WHAT IS NEEDED: Write out the data exactly, every line included.

INFORMATION SUPPLIED:
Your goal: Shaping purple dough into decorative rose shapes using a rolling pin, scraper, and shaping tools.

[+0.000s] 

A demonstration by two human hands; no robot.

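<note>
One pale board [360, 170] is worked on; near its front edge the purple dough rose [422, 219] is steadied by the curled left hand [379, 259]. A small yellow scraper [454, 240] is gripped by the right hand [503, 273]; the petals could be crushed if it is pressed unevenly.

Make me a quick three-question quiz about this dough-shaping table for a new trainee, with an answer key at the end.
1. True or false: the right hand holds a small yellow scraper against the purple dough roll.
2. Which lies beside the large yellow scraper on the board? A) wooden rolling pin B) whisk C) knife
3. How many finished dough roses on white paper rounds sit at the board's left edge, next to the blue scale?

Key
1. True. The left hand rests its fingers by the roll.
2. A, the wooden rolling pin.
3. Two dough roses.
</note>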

OUTPUT:
Your goal: Shaping purple dough into decorative rose shapes using a rolling pin, scraper, and shaping tools.

[+0.000s] 

A demonstration by two human hands; no robot.

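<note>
One pale board [360, 170] is worked on; near its front edge the purple dough rose [422, 219] is steadied by the curled left hand [379, 259]. A small yellow scraper [454, 240] is gripped by the right hand [503, 273]; the petals could be crushed if it is pressed unevenly.

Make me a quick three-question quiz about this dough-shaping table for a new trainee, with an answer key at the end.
1. True or false: the right hand holds a small yellow scraper against the purple dough roll.
2. Which lies beside the large yellow scraper on the board? A) wooden rolling pin B) whisk C) knife
3. How many finished dough roses on white paper rounds sit at the board's left edge, next to the blue scale?

Key
1. True. The left hand rests its fingers by the roll.
2. A, the wooden rolling pin.
3. Two dough roses.
</note>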

The exercise is done, and nothing more is needed.